Ces paroles n’étaient pas vieilles d’une semaine quand la jeune fille reçut la lettre suivante :

Mademoiselle, je viens vous adresser ma prière très humble. Je désirerais faire un petit schizzo de vous pour représenter Venise dans le plafond qui m’est commandé par le comte Lévi, Quand je vous ai vue, c’est comme si m’était apparue la triomphante figure du palais des Doges, et je voudrais vêtir vos épaules du manteau d’hermine de la Reine de l’Adriatico. En reconnaissance, je peindrai un portrait de vous, et vous l’offrirai.

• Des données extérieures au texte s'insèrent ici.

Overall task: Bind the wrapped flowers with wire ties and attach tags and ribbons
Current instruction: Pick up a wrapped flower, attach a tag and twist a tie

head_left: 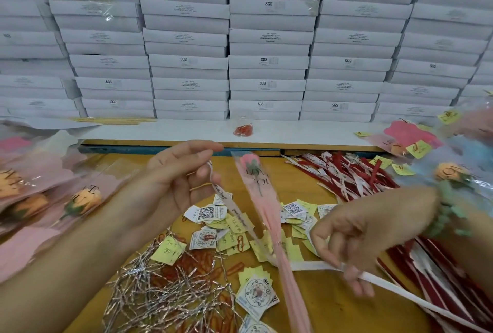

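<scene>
Pinching one white ribbon, my left hand and blurred right hand flank one pink wrapped flower. Its stem is cut off below, and the tangled wire ties defy counting.

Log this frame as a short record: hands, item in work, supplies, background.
left hand: pinches the printed end of the white ribbon, raised
right hand: grips the same ribbon lower down
item in work: pink wrapped flower between the hands, ribbon crossing its stem
supplies: silver wire ties, paper tags, red and white ribbons
background: stacked white boxes
</scene>
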A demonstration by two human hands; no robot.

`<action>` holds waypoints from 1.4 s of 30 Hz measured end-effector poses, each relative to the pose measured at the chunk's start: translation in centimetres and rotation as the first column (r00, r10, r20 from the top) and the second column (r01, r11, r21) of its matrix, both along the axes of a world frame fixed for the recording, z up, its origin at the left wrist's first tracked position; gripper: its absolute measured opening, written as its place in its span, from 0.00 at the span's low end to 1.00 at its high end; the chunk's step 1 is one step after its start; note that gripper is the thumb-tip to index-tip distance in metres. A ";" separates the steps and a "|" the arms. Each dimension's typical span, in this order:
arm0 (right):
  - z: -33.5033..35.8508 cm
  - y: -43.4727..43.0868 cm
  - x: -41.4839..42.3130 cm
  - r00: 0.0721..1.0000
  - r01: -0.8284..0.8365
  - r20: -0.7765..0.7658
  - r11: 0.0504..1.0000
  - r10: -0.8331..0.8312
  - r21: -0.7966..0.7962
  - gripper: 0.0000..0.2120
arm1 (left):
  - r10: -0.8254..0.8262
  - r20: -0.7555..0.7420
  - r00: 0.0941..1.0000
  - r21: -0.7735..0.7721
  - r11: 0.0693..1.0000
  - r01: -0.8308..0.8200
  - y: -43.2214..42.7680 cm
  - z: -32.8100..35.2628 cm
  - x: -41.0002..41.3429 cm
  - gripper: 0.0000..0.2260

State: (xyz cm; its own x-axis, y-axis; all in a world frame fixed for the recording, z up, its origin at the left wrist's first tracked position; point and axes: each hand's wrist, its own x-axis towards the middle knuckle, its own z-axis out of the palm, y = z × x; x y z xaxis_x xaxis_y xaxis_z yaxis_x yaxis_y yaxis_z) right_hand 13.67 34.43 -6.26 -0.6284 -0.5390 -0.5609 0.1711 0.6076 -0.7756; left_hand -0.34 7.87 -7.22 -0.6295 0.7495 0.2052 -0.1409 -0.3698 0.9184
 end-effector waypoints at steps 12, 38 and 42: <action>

J’espère une favorable réponse et suis

votre fervent ammirateur (sic),

tullio silveira

Cette demande ennuya Louise : les façons bizarres de cet étranger ne lui plaisaient guère, et puis elle n’aimait pas ce qui changeait son train de vie. L’idée d’aller poser lui était fastidieuse. Mais Félicité, à qui elle montra la lettre du peintre, lui dit qu’elle aurait tort de ne pas profiter d’une pareille occasion ; que c’était également l’avis de M. Toussard, qui avait eu comme un pressentiment de ce qui arrivait.

Louise voulut prendre l’avis de son ami.

Jacques Lenoël n’avait pas non plus d’enthousiasme pour le talent de Silveira, le jugeait factice.

— Mais ses réminiscences — dit-il — sont parfois si heureuses qu’on peut s’attendre tout de même à une jolie chose.